Eh I only slightly regret it. Not worth resetting over as I can just terraform the rivers around if needed


----------



## thatawkwardkid (Apr 15, 2020)

Eh, I wish Resident Services and my airport lined up a little more but its not a huge deal. I was able to work around it.


----------



## Sharksheep (Apr 15, 2020)

thatawkwardkid said:


> Eh, I wish Resident Services and my airport lined up a little more but its not a huge deal. I was able to work around it.



Can I ask how you worked around? I'm struggling with figuring out my shop placements since I plan on moving all of my residents to back of the island


----------



## Moon Cake (Apr 15, 2020)

I was a little peeved that my Resident Services area is two spaces off-center from the airport and I also considered resetting because I had second thoughts about my island name. I started terraforming and decorating my island more and now these annoyances don't bother me at all.


----------



## Piroshi (Apr 15, 2020)

I do. My Resident Services is one spot off from being lined up with my airport. It's too late to reset now though.


----------



## trashpedia (Apr 15, 2020)

Ehhhhhh...I kinda wish my resident services was in front of my airport but other than that, I’m kinda fine with the layout of my island.


----------



## Dae (Apr 15, 2020)

yeah I kinda wish my resident services lined up with my airport, but I ended up working around it as well, for the most part. I'm slowly but surely having things come together, there's still some empty space around the RS but I think I have a few ideas. And as for the river mouths, I think the key to getting used to those is abandoning the whole 'water from the headwaters MUST flow down to the rivermouths' mentality that the map puts on you. try not to cling to the idea that a massive river has to stretch through the entirety of your island. Get creative with it, have a small pond close to the mouth flow into the ocean to make sense of the rivermouth instead. or some tiny moat-like rivers winding thru your residential area/shopping district and meeting at the mouth. somethin like that!


----------



## lucitine (Apr 15, 2020)

I do only because my town hall is located north of the airport. I needed that space for an idea and its kind of bothering me that my new cliffs are right up against the edge of the center.


----------



## thatawkwardkid (Apr 15, 2020)

Sharksheep said:


> Can I ask how you worked around? I'm struggling with figuring out my shop placements since I plan on moving all of my residents to back of the island


Luckily for me Resident Services and my airport is off by like 10 spaces so I just had to change my paths a little. My original plan was to have them line up perfectly and have a huge path leading up to RS with a fountain or statue in the middle. I might post pictures later since its a little hard to describe.


----------



## alyssaisrad93 (Apr 15, 2020)

Yes, now that I know how I'd like my island to be setup and everything I really regret my island choice. I only had south-facing river maps and I didn't know that you couldn't move them with terraforming, which really messes up my island. My resident services is also pretty centered, which is good, except it's more far north than I want it to be, so I have a limited area to work with for my neighborhood area. Also with both river mouths being south I have two little strips of land on the left and right, which I don't really know what to do with.

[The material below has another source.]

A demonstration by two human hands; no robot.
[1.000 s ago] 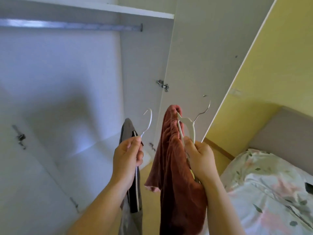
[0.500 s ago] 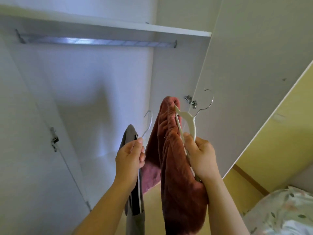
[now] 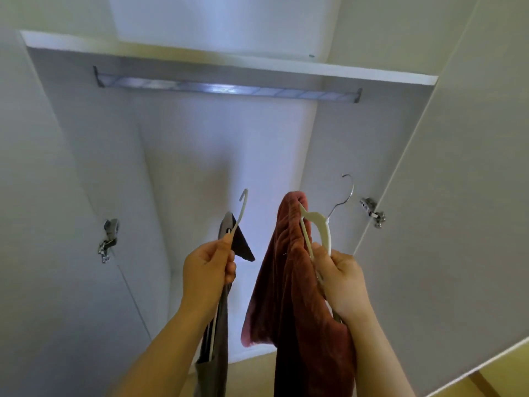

I really considered resetting a few weeks ago, but now that I have almost all of my dreamies and a lot of recipes and items I don't want to start over at this point. I wish Nintendo had been a bit more upfront about terraforming limitations regarding the river mouths, because by the time you unlock it you're pretty far along.


----------



## elphieluvr (Apr 15, 2020)

I have a lot of regret about resident services. I specifically chose a map where resident services was in the center of the island as a whole, because I thought it would be a better aesthetic. Didn’t think about the fact that it was waaay out of line with the airport.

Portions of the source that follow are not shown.